Comment by Claque (not verified)
May 4, 2008 8:42am

Maybe you're just getting old? *ducks*

What's wrong with Facebook?

Comment by Rog
May 4, 2008 9:48am

It's migrating topics and this could be a full blog post, but-- My history with social websites goes something like this:

1999: "You should join LiveJournal"
Me: "Okay... wait, what's with these annoying signups? I'll just write on my own website."

2002: "Come make friends lists on Friendster!"
Me: "Okay... wait, this is dumb, I'm just getting silly messages from people I already IM on a daily basis, or annoyed from an extended group of people that I didn't have on my IM for a reason. Plus it's really slow."

2004: "Join communities on Orkut!"
Me: "This is just like someone mashed Friendster and Yahoo! Groups together."

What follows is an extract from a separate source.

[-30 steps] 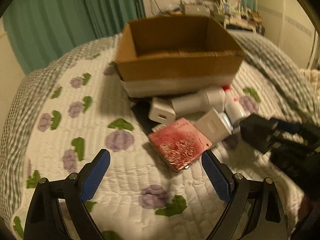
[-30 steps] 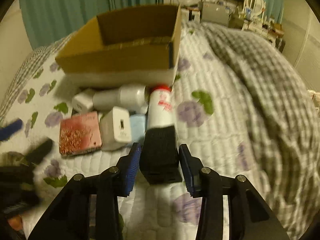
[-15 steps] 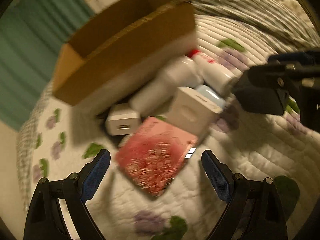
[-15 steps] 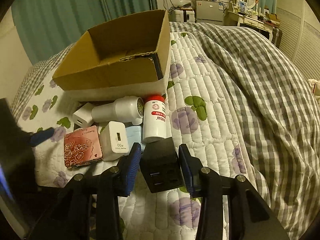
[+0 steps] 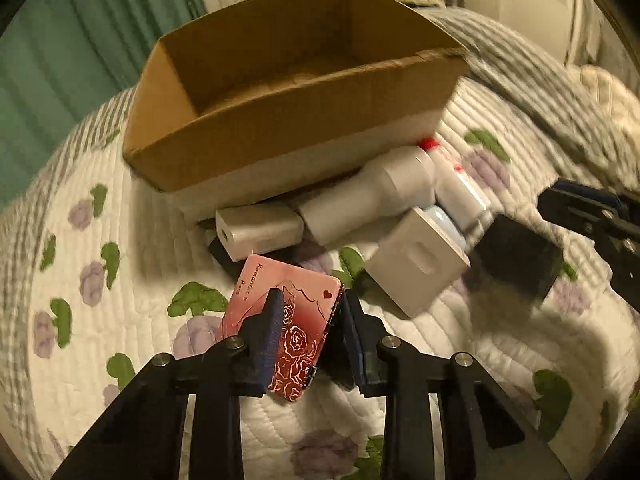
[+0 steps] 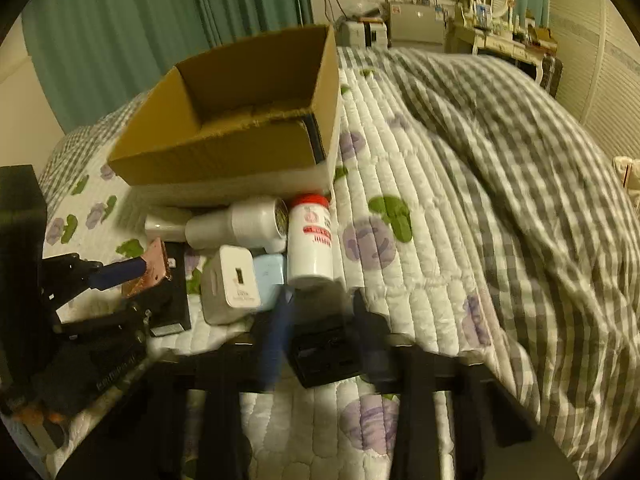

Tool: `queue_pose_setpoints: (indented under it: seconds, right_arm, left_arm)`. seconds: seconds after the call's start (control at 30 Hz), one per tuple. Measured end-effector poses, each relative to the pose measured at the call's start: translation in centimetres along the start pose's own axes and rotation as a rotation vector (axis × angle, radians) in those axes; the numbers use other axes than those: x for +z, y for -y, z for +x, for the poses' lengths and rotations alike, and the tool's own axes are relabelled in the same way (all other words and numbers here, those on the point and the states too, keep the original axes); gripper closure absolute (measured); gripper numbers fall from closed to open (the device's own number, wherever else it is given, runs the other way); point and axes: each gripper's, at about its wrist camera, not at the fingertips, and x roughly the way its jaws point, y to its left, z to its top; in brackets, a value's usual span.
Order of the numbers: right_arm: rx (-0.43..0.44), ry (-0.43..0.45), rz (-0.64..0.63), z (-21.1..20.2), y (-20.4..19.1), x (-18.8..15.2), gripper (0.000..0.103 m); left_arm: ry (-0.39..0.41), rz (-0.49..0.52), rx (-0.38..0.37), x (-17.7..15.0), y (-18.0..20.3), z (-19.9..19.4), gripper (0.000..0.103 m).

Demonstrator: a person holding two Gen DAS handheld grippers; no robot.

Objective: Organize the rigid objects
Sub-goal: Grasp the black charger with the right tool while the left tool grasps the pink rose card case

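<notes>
Left claw (image 5: pixel 308 332): jaws closing on the pink rose-patterned case (image 5: pixel 298 320); the blue pads sit against its two faces, case held on edge and tilted, its far end toward the pile.
Right claw (image 6: pixel 320 316): pressed together on the black charger block (image 6: pixel 322 350), port side facing the camera (view blurred by motion).
Cardboard box (image 5: pixel 280 120): open top, nothing seen inside it, standing on the bed beyond the pile; white band along its lower front.
Pile in front of box: white flat adapter (image 5: pixel 258 230) at left; white flashlight-shaped cylinder (image 5: pixel 372 192) lying on its side, touching the box front; red-capped white bottle (image 6: pixel 311 240) just right of it, also lying down.
White plug cube (image 6: pixel 232 284): near the black charger block, with a pale blue item (image 6: pixel 272 272) tucked behind it, touching.
Black flat box (image 6: pixel 172 300): lies under the lifted pink case, seen from the right wrist.
Bed (image 6: pixel 400 280): white quilt with purple flowers and green leaves; grey checked blanket (image 6: pixel 540 200) bunched at right.
Background: teal curtain (image 6: pixel 120 40) behind the box.
</notes>
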Motion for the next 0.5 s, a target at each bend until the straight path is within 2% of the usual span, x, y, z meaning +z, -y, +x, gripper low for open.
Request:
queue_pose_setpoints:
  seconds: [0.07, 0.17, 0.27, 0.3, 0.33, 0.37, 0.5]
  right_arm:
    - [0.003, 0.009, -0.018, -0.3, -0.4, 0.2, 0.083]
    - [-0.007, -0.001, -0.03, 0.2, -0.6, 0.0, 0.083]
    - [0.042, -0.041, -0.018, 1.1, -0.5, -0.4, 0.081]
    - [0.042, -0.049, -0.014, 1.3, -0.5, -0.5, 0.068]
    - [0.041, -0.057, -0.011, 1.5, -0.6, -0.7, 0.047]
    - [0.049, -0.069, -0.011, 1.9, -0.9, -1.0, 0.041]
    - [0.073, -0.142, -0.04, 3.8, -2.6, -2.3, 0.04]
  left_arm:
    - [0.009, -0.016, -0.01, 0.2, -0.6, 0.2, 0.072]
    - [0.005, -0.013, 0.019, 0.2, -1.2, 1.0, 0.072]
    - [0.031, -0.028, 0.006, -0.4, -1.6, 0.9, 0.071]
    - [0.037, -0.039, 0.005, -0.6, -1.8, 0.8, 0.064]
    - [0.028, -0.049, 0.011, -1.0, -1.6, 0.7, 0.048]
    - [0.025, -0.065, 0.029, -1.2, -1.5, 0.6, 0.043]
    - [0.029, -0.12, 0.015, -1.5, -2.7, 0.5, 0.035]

2005: "Make a page on MySpace!"
Me: "Ewwwww, it's like Geocities all over again, only with friend's lists. My eyes hurt from the crappy pages and my ears bleed from the emo music on every one of them."

2007: "You have to join Facebook or I won't talk with you online!"
Me: Wasn't this just for college students to find each other and share homework? Now it's world domination eh? This is starting to look familiar.

I don't have any problems with online communities, I just think they make more sense revolving around specific interests. One giant site that tries to cover every possible interest group is a big turn-off for me. It's generic, annoying and a big collection of full names ripe for identity-theft.

Maybe if they had more tools to migrate and interconnect with the rest of the web, but that's wishful thinking because these things breed on trying to lock you in lest some competitor gets the pageviews. I've heard lots of rhetoric about Facebook applications opening up their network, but it's a completely one-way gate.

These social network sites are only convenient as the one-stop-shop until the next one takes over and then everyone gets the peer pressure to migrate again. I'm tired of signing up on them.

Facebook is more agile than the others, but it's still very stiff compared to the fluidity of the rest of the web.

. . .

Stuff like OpenID, MyBlogLog, Flickr, Wikipedia and Del.icio.us are closer to the kind of web tools I get excited about.